EF(i, j) = ES(i, j) + D(i, j) = ETE(i) + D(i, j)
LS(i, j) = LF(i, j) - D(i, j) = LTE(j) - D(i, j)

The times for each activity can be found listed in Figure 5. Figure 6 shows the total floats TF and the free floats FF for each activity, and they can be calculated with

TF(i, j) = LTE(j) - ETE(i) - D(i, j) = LS(i, j) - ES(i, j)
FF(i, j) = ETE(j) - ETE(i) - D(i, j) = ETE(j) - EF(i, j)

If an activity in the network has minimal total float over all activities, then it's said to be critical. In the normal case, where the project time is chosen as the earliest possible finish time of the project, this activity has zero total float, whereas all other activities are noncritical.
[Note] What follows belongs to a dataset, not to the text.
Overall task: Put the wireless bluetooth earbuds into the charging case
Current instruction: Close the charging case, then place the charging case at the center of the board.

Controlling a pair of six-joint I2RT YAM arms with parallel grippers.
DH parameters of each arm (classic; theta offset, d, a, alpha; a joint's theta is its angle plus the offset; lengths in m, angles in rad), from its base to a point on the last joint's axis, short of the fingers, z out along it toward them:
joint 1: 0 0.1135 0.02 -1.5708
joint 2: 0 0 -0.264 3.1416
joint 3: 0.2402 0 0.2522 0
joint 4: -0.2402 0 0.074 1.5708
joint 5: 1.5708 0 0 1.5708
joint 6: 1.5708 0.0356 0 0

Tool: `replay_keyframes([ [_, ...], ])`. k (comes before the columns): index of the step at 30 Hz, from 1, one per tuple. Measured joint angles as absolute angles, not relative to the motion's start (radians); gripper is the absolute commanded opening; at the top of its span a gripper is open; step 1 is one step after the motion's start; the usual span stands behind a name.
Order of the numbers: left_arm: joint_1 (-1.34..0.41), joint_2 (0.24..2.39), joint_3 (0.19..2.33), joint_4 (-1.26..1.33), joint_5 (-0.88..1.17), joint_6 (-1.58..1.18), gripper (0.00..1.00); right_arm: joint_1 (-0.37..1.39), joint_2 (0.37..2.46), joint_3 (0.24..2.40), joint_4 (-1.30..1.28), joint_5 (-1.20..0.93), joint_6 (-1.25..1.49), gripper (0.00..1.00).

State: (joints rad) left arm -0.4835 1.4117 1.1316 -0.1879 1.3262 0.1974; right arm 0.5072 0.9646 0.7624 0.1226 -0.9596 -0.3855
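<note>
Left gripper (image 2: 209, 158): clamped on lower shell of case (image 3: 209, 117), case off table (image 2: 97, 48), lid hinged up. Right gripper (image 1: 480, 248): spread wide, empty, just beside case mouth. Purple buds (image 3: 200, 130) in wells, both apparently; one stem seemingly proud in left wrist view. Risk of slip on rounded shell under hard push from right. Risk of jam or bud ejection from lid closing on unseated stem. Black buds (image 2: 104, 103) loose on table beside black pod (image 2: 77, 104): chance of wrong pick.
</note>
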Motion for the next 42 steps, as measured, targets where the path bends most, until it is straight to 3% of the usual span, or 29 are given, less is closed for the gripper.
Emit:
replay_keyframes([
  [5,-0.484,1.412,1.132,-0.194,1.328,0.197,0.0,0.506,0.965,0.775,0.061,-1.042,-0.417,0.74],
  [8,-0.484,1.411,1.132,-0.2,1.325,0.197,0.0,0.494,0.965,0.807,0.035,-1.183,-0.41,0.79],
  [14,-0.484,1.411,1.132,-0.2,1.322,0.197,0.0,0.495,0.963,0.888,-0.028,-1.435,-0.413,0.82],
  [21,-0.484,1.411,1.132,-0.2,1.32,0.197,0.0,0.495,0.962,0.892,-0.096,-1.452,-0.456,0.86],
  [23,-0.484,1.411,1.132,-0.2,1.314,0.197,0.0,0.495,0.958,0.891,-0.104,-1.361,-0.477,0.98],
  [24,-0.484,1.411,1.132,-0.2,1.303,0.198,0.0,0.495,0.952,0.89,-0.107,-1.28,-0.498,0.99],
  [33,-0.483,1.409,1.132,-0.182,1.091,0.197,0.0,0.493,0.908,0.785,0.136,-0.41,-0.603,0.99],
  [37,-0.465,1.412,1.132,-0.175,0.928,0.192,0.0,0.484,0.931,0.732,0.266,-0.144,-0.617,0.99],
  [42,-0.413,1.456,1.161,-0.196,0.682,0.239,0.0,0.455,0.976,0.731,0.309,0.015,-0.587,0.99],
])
A critical path through the network diagram consists entirely of critical activities[7], that add up to the maximum duration of the project completion.

In the network diagram example, the critical path is composed of all the activities with total float equal to zero, which are activity B, activity G and activity K. In fact, the maximum duration of the project completion resulting from this path is

2 (B) + 8 (G) + 5 (K) = 15.

Step 3: Scheduling

The third step is about constructing a time chart that can display start and finish times for each activity and the associated floats. It may also show the relationships between activities, therefore presenting a possible project schedule. A schedule is possible in the sense that, if available resources are unlimited, the project could be completed at the scheduled time[7].
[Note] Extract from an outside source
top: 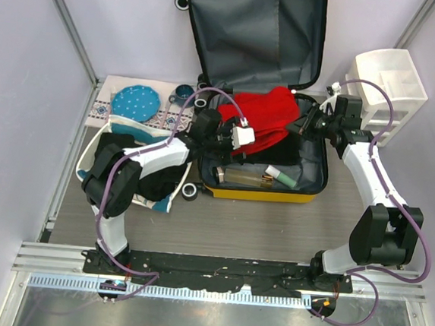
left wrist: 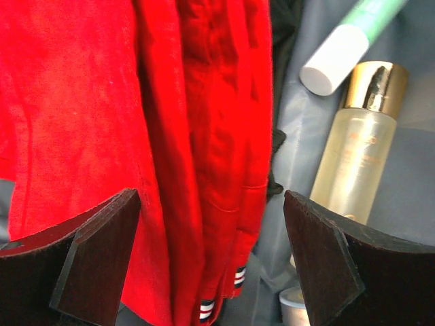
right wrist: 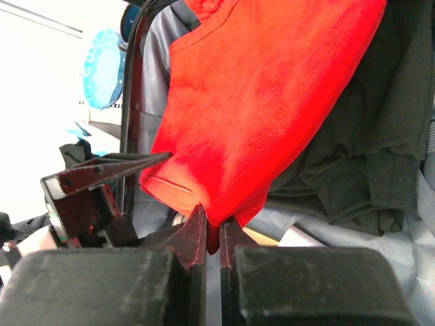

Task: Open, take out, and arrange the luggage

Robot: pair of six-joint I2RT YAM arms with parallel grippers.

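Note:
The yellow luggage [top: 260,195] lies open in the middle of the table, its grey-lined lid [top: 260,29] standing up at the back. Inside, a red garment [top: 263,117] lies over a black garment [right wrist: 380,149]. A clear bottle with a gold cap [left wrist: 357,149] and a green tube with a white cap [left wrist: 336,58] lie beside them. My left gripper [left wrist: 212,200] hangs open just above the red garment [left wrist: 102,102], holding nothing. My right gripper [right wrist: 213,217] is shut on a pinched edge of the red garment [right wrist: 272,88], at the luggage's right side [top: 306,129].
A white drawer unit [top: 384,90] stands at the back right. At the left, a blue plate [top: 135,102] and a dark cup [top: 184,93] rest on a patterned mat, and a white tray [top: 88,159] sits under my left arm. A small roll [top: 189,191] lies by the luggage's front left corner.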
After plotting a time chart, it is also important a continuous monitoring and updating of both the plan and the schedule in order to better control the overall project[8].

The Resource-constrained Critical Path Method

Figure 7: Activity list and resource requirements (Inspired by [2])
Figure 8: CPM schedule. The critical path (bold line) is A, B, F, G (Inspired by [2])

So far, it has been explained briefly how to apply Critical Path Method to a project with specific tasks. However, the basic assumption of the CPM is that the resources required by the activities are unlimited, while some resources are highly limited in practice. Few studies have proposed heuristic algorithms to identify floats and the critical path by using resource-constrained scheduling (RCS) techniques[2]. These traditional RCS techniques successfully generate resource-constrained schedules, in which all activities can be executed without resource constraints. However, they do not provide correct float data and the critical path of the schedules, since they don't consider the resource dependencies[9].

Therefore, this article proposes a new approach developed by combining CPM and RCS techniques, namely the Resource-constrained Critical Path Method (RCPM). The RCPM algorithm is composed of five steps:

  1. Using the CPM technique, applying forward and backward passes and assuming unlimited resources;
  2. Applying a serial RCS technique in order to make resource links if an activity is delayed due to resource constraints;
  3. Applying the backward pass with technological and resource links to calculate late start and finish times;
  4. Finding unidentified resource links;
  5. Finding alternative schedules in order to provide more flexibility[2].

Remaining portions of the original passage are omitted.